What is needed
Where does "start" occur in the listing? Copy every line that holds it.

══ Data shown

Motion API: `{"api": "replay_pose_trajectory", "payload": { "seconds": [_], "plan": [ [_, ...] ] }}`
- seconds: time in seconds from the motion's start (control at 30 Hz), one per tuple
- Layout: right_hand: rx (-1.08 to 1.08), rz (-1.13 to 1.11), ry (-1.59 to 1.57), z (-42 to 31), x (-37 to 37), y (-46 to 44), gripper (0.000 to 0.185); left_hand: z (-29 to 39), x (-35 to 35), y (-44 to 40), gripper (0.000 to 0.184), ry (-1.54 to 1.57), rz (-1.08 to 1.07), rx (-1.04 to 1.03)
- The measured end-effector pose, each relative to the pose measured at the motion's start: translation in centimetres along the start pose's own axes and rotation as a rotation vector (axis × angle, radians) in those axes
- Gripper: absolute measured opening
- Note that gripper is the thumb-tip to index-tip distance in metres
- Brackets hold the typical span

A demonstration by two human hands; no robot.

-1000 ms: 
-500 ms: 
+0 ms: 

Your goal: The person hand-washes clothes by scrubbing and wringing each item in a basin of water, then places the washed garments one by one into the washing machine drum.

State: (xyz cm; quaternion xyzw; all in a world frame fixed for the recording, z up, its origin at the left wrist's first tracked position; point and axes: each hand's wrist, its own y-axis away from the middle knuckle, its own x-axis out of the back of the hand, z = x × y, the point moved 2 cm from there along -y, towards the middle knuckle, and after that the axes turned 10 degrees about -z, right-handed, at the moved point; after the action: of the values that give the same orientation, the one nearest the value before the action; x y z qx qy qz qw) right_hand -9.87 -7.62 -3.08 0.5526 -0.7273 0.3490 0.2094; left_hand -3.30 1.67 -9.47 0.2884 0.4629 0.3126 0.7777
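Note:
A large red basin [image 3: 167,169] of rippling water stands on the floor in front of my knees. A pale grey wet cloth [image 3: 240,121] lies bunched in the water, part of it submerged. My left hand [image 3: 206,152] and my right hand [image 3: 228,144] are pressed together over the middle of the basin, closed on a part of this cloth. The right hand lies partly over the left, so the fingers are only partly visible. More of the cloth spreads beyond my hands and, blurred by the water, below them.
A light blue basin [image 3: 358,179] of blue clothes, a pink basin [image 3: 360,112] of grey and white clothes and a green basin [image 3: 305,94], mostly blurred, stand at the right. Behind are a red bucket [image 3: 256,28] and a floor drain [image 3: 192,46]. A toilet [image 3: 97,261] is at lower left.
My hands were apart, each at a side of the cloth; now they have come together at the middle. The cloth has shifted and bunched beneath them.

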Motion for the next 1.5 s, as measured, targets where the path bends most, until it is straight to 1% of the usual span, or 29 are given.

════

Solution to this exercise
- seconds: time in seconds from the motion's start (control at 30 Hz), one per tuple
- The measured end-effector pose, each relative to the pose measured at the motion's start: translation in centimetres along the start pose's own axes and rotation as a rotation vector (axis × angle, radians) in those axes

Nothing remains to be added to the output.